Done. Hope all is well very soon.


----------



## Crow's Nest (Dec 4, 2009)

Prayers sent.


----------



## DA REEL DADDY (Jun 7, 2005)

Prayer for healing. God Bless.


----------



## chickenboy (May 5, 2008)

If you saw me working the Houston fishing show alone that is the first sign all is not well with her Health. We are a team. 


Sent from my iPhone using Tapatalk


----------



## saltwatersensations (Aug 30, 2004)

Prayers sent for both of you.


----------



## cman (Apr 17, 2009)

Prayers sent.


----------



## The1ThatGotAway (Jun 24, 2009)

We just said the prayer together here.


----------



## chickenboy (May 5, 2008)

As I lay by her side. tonight, today has been a day of sleep for her from 9am to 4pm. I was so grateful she got to rest. 


Sent from my iPhone using Tapatalk


----------



## dbarham (Aug 13, 2005)

Prayers up bro!


----------



## Ron R. (May 21, 2004)

For Joe and his beloved wife..........................

Think, o God, of our friend who is ill, whom we now commend to Your compassionate regard.

Comfort her upon her sickbed, and ease her suffering. We beg for deliverance, and submit that no healing is too hard for the Lord, if it be His will.

We therefore pray that You bless our friend with Your loving care, renew her strength, and heal what ails her in Your loving name.

Thank You, Lord.
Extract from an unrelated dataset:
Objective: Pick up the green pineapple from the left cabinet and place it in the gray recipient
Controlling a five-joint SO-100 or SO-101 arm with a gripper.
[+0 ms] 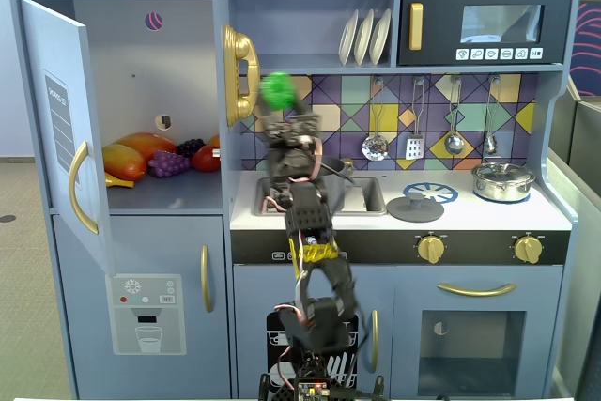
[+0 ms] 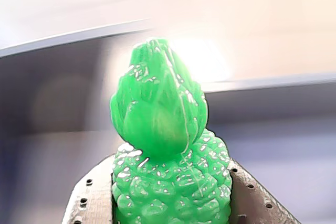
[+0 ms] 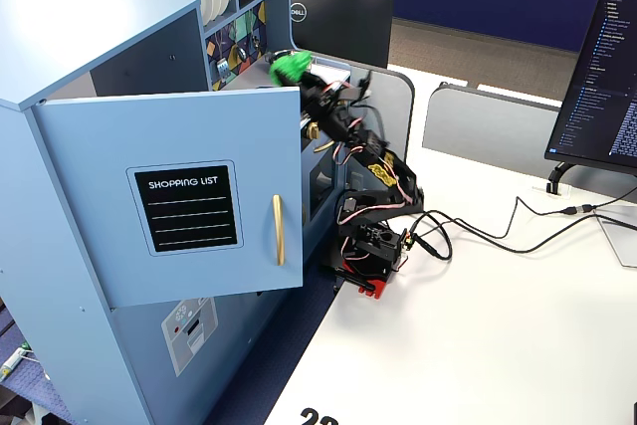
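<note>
While gripped, green pineapple [image 2: 170, 171] outside left cabinet [image 1: 131, 91].

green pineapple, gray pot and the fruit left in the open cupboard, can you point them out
green pineapple [image 2: 170, 182], wrist view, on its bumpy body between the fingers of the hand
gray pot [image 1: 344, 191], a fixed view, on its wall behind the arm, in the sink
purple grapes [image 1: 169, 164], a fixed view, middle of the bunch on the cupboard shelf

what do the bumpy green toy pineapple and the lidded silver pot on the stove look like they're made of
Bumpy green toy pineapple: likely glossy moulded plastic; one uniform bright green with small white glints on its bumps in the wrist view. Lidded silver pot: a shiny, reflective silver finish, metal or metallised plastic; too small to tell which.
</note>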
Amen


----------



## Hooked (Oct 15, 2004)

Prayers up Joe. Hope she recovers quickly.


----------



## DCAVA (Aug 5, 2013)

Prayers up


----------



## Law Dog (Jul 27, 2010)

Prayers sent.


----------



## chickenboy (May 5, 2008)

We all live like we are 10 foot tall and bullet proof. But this evening knocked to my knees on the behalf of my wife. 


Sent from my iPhone using Tapatalk


----------



## BlueWaveEd (Jan 3, 2007)

So sorry to hear. Prayers up for both of you.


----------



## SolarScreenGuy (Aug 15, 2005)

Prayers sent Joe

www.solarscreenguys.com


----------



## Lastlaff (Nov 4, 2012)

Praying for a quick recovery. Best wishes.


----------



## Tortuga (May 21, 2004)

Heaviest prayers I can offer going up for your Lady, CB...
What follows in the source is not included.